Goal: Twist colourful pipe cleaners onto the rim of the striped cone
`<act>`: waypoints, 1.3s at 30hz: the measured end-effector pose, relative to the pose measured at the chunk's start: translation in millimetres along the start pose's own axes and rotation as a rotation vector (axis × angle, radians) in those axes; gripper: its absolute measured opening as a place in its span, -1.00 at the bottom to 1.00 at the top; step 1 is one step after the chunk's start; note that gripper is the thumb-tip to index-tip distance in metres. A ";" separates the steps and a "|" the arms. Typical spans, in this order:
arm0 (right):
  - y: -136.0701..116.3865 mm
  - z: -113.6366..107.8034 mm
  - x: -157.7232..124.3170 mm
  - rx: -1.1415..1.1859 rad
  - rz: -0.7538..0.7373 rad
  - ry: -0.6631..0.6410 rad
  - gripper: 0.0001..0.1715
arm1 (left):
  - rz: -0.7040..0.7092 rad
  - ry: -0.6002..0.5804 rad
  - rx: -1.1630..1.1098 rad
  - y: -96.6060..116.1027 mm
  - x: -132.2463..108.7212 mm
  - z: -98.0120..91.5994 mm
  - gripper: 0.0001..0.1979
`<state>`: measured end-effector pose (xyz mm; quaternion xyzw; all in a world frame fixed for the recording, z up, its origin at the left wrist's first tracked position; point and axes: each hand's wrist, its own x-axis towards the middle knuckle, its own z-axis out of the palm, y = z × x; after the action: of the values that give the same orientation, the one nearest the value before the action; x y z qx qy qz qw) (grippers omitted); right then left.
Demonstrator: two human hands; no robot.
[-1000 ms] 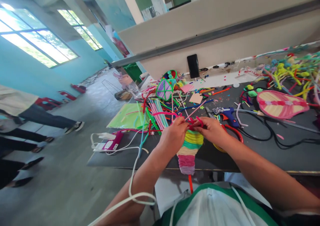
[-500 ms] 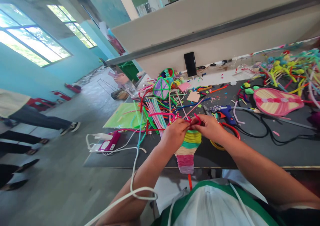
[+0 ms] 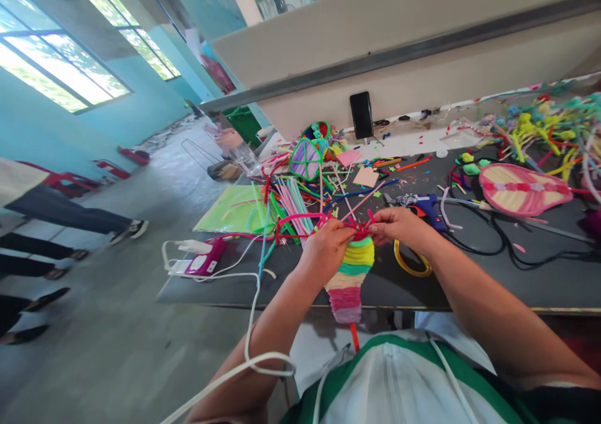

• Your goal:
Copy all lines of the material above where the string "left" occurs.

• Task response:
arm1 (left):
`<state>`: measured end-effector pose (xyz mm; quaternion xyzw; all in a world frame fixed for the recording, z up, its origin at the left wrist's first tracked position; point and axes: each hand's wrist, its own x-axis towards the middle knuckle, its own z-axis out of the palm, y = z × x; after the action: of the values that give the same orientation, the one nearest the value before the action; x y z qx qy qz qw) (grippers omitted); right then left.

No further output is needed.